10 de julho de 2026
Nacional

País registra 3.251 mortes por Covid

Estadão Conteúdo
| Tempo de leitura: 2 min

Brasília - No dia escolhido pelo presidente Jair Bolsonaro (sem partido) para pronunciamento em rede nacional de rádio e televisão sobre a vacinação, o País superou a marca de 3 mil mortes diárias de Covid-19 e bateu novo recorde de óbitos registrados em 24 horas pela doença. Dados do Conselho Nacional de Secretários de Saúde (Conass) divulgados nesta terça-feira, 23, mostram 3.251 óbitos por Covid-19 no período, superando a marca anterior, de 2.841 mortes, em 16 de março.

Com os registros, o País também se aproxima da marca de 300 mil mortes, total que deve ser superado nesta quarta-feira  pois acumula 298.676 óbitos.

O levantamento do Conass, que compila dados de secretarias de Saúde dos 26 Estados e do Distrito Federal apontou ainda 82.493 novos casos de Covid-19 em 24 horas, com um total de 12.130.019 em pouco mais de um ano de pandemia.

O PRONUNCIAMENTO

O presidente Jair Bolsonaro fez nesta terça-feira (23) um pronunciamento em cadeia de rádio e TV em que afirmou que o país, em poucos meses, será autossuficiente na produção de vacinas contra a Covid-19."Não sabemos por quanto tempo teremos que enfrentar essa doença, mas a produção nacional vai garantir que possamos vacinar os brasileiros todos os anos, independentemente das variantes que possam surgir", disse o presidente.

Bolsonaro afirmou que até o fim do ano estarão disponíveis mais de 500 milhões de doses para vacinar toda a população que precisa ser imunizada no país. Segundo o Ministério da Saúde, esse público soma 170 milhões de pessoas."Estamos fazendo e vamos fazer de 2021 o ano da vacinação dos brasileiros. Somos incansáveis na luta contra o coronavírus.

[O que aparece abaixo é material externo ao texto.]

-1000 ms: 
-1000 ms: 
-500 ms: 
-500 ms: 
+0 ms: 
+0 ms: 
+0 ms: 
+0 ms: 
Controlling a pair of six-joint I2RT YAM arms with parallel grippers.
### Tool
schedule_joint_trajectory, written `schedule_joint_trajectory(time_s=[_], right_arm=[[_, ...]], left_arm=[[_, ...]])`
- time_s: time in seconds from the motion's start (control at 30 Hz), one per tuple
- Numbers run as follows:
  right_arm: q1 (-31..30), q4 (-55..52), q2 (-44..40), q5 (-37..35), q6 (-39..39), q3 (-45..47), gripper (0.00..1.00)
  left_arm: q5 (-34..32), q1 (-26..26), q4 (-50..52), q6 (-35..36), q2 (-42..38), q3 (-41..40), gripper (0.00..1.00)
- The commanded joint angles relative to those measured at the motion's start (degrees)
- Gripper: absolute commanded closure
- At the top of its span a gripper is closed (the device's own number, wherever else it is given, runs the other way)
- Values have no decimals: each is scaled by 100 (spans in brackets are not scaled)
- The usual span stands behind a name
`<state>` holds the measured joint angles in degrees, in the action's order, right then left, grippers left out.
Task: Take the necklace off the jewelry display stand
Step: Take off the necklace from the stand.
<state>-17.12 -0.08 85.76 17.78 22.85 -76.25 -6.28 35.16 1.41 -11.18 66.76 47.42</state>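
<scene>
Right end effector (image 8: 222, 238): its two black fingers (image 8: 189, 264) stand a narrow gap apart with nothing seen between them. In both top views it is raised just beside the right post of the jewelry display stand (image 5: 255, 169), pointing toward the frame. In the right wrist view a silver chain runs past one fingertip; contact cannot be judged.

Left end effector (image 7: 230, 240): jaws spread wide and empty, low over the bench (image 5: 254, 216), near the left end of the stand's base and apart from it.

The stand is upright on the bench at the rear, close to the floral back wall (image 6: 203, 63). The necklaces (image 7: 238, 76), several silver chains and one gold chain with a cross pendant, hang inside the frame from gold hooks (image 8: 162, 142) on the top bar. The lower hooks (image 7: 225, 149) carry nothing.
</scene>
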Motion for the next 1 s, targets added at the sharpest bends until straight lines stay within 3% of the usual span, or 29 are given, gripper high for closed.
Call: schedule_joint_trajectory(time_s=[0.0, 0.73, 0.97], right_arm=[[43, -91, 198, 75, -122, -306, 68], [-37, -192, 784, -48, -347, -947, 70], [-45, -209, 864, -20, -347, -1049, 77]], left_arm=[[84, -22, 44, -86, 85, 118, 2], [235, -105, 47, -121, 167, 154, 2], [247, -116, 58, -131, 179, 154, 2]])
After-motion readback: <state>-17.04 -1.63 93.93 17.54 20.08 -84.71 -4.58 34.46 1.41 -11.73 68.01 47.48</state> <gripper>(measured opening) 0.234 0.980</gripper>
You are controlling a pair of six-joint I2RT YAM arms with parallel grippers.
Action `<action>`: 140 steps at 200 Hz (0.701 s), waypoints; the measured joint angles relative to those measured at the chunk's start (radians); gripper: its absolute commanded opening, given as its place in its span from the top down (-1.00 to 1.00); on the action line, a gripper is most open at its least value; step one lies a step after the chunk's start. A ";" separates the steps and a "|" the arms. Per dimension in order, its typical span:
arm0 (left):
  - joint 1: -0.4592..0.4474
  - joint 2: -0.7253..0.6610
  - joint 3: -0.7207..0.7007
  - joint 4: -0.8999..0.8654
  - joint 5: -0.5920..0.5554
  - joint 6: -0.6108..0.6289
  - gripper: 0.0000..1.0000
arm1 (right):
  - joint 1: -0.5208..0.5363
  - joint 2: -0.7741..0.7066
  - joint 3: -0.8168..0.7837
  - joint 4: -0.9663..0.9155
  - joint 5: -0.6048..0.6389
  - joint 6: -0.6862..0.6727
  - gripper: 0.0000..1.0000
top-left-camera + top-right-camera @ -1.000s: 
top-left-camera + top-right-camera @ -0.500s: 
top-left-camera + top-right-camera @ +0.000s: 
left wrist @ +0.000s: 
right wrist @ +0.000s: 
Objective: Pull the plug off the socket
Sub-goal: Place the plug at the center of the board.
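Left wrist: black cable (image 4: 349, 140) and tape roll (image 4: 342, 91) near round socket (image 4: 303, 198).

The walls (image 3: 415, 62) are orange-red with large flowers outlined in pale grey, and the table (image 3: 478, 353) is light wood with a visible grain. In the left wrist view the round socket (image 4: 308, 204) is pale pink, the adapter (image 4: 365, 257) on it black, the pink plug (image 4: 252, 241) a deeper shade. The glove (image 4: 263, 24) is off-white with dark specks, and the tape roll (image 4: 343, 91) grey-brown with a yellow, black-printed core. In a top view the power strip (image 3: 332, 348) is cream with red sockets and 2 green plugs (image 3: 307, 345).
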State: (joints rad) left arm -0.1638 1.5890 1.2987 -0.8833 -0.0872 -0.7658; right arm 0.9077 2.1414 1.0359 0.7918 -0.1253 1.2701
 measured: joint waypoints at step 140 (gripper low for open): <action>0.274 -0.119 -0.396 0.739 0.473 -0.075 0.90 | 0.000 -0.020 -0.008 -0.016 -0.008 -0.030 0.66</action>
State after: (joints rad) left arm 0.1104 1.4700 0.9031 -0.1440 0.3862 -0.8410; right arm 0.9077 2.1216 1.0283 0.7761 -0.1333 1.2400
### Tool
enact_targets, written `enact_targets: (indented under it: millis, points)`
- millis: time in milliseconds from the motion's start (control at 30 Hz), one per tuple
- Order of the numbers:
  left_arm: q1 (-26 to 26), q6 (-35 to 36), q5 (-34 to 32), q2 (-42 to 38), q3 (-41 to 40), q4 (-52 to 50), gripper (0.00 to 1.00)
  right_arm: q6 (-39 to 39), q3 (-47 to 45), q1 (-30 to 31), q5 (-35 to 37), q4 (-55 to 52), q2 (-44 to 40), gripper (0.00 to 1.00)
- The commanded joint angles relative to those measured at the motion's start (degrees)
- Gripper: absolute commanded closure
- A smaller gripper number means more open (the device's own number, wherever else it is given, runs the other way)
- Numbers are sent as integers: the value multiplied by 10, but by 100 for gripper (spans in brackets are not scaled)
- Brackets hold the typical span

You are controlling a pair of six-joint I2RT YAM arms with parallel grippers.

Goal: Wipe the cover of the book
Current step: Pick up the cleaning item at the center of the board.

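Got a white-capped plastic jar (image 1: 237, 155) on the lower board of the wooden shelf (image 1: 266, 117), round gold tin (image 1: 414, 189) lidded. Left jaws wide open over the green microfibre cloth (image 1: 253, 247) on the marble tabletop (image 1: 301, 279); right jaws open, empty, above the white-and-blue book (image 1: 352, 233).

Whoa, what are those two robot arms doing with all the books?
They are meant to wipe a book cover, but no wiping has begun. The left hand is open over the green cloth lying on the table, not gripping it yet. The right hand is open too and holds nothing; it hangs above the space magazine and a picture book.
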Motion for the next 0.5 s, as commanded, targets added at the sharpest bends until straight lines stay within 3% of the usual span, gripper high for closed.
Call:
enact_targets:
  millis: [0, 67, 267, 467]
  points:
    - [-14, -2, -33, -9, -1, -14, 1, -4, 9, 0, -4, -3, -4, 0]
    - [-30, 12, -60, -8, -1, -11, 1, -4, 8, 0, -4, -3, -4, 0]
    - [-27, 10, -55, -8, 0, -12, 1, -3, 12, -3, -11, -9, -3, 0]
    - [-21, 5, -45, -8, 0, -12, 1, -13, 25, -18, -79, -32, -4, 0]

Essa é a missão e vamos cumpri-la", afirmou.

DESEMPREGO

Ele voltou a afirmar que o país enfrenta dois grandes desafios, o vírus e o desemprego. "E em nenhum momento o governo deixou de tomar medidas importantes tanto para combater o coronavírus como para combater o caos na economia, que poderia gerar desemprego e fome", e finalizou lamentando as mortes.